- [PROBLEM STATEMENT]:
Print the records exactly as written, and let no picture into the answer.

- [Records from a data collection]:
★ ★ ★ ★
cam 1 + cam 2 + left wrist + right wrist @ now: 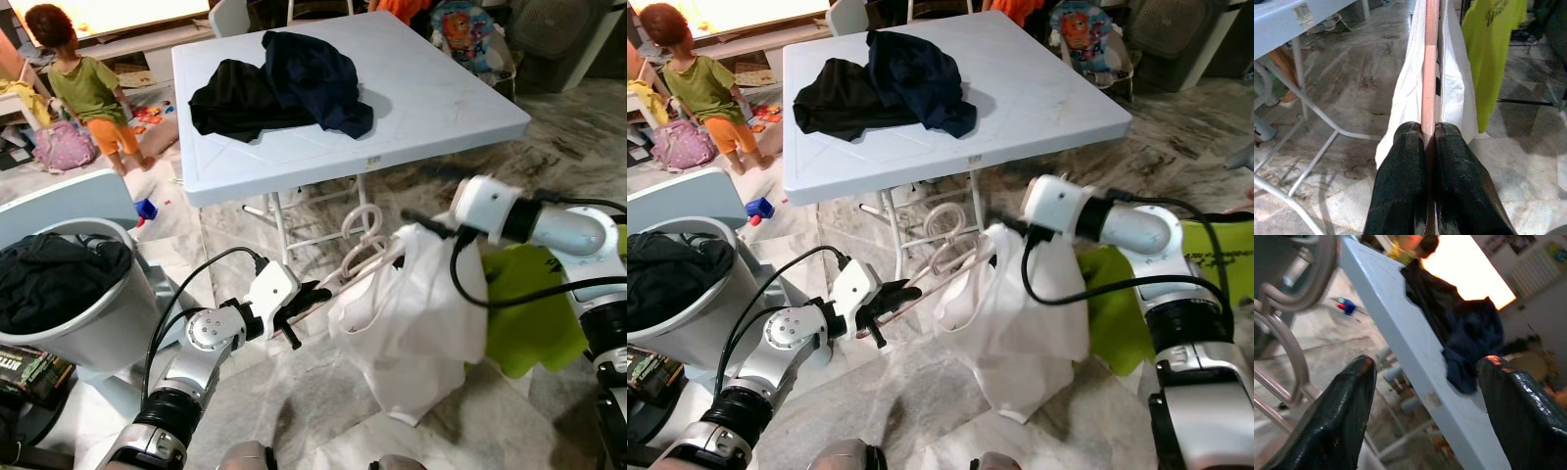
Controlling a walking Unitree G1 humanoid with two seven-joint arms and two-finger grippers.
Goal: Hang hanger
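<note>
**Op:** Head views first. I have the left gripper (294, 315) clamped on one end of the hanger (358, 262), which carries a white garment (411, 323). The hanger's long axis runs from that gripper up and across toward the right gripper (1004, 227), so the left arm holds the near end and the right sits at the far one, by the garment's top edge.

**Obs:** And the hook?

**Op:** The hook loops rise above the bar, between the two grippers, in front of the legs of the white table (441, 108). The lime shirt (529, 304) hangs just behind the white garment, on the right arm's side.

**Obs:** Left wrist view?

**Op:** The fingers (1400, 186) are closed tight on the pinkish hanger bar, which runs straight away from them along their own line, white cloth draped on both sides.

**Obs:** Right wrist view?

**Op:** Fingers (1337, 421) spread wide, nothing between them; metal loops sit close by, probably the hooks, though the blur leaves me unsure. The table edge and the dark clothes (1459, 338) lie beyond. My judgement: the left arm carries, the right is free to guide.
</note>
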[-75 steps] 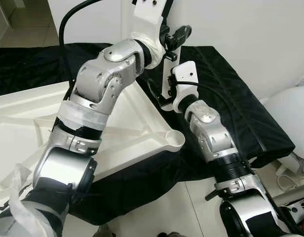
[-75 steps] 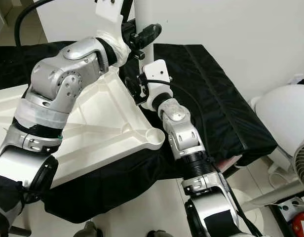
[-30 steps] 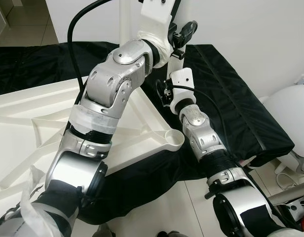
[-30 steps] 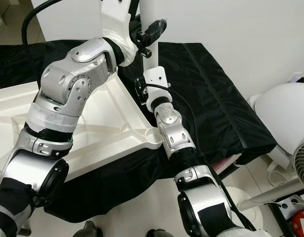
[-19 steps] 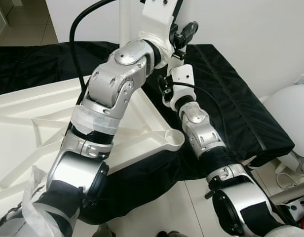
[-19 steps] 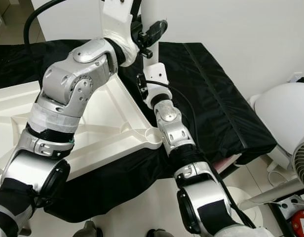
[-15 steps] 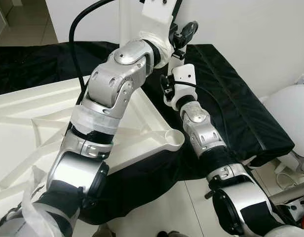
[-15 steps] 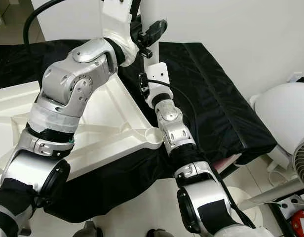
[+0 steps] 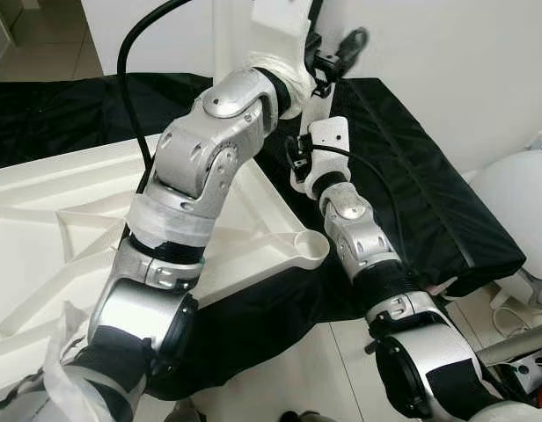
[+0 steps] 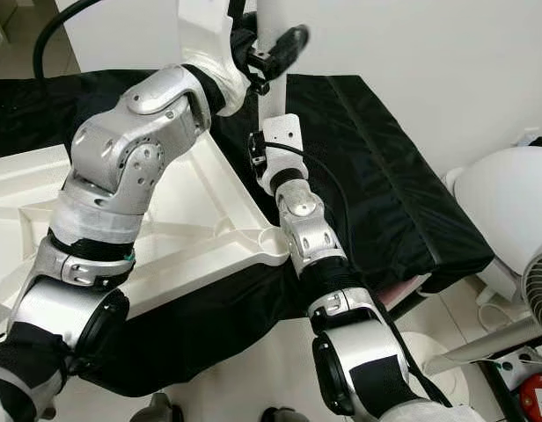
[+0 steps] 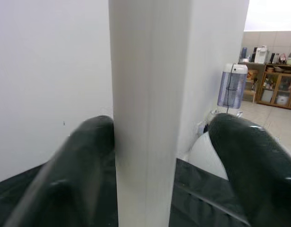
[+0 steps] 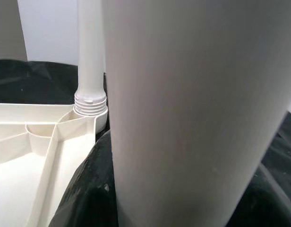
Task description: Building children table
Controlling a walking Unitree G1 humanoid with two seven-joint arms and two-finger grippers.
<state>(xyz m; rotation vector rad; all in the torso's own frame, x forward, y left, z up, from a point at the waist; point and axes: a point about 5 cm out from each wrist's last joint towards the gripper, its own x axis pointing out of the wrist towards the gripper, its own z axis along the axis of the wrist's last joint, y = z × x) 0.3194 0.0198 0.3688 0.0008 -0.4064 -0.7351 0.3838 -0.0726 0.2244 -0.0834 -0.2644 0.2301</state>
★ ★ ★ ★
- [SOLUTION FOR THIS TASK]:
cam 1 + cam 2 + left wrist + right wrist @ now: 
Controlling a walking Unitree G1 humanoid with two seven-joint arms and two-finger grippers.
Goal: Hang hanger
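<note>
**Op:** Head views first. I have the left gripper (294, 315) clamped on one end of the hanger (358, 262), which carries a white garment (411, 323). The hanger's long axis runs from that gripper up and across toward the right gripper (1004, 227), so the left arm holds the near end and the right sits at the far one, by the garment's top edge.

**Obs:** And the hook?

**Op:** The hook loops rise above the bar, between the two grippers, in front of the legs of the white table (441, 108). The lime shirt (529, 304) hangs just behind the white garment, on the right arm's side.

**Obs:** Left wrist view?

**Op:** The fingers (1400, 186) are closed tight on the pinkish hanger bar, which runs straight away from them along their own line, white cloth draped on both sides.

**Obs:** Right wrist view?

**Op:** Fingers (1337, 421) spread wide, nothing between them; metal loops sit close by, probably the hooks, though the blur leaves me unsure. The table edge and the dark clothes (1459, 338) lie beyond. My judgement: the left arm carries, the right is free to guide.
</note>
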[-75 steps] 
[-75 steps] 
[-30 steps] 
[-30 steps] 
[-19 steps] 
[-19 steps] 
[-15 steps] 
[-15 steps] 
[+0 steps] 
[+0 steps] 
[+0 steps] 
[+0 steps] 
Task description: Building children table
Controlling a walking Unitree G1 humanoid with two seven-joint arms and two-finger grippers.
<state>(xyz m; rotation vector rad; all in the torso's own frame, x forward, y left, z up, from a point at the waist; point and axes: a point about 5 cm out from each wrist's last joint towards the gripper, its own x axis pointing out of the wrist towards the gripper, its own z axis along the axis of the wrist's last joint, y = z × x) 0.3194 0.0198 0.3688 0.0008 -0.4064 -0.7351 0.3838 -0.0726 0.2244 -0.0834 -0.2644 0.2301</state>

Nothing else belongs in this answer.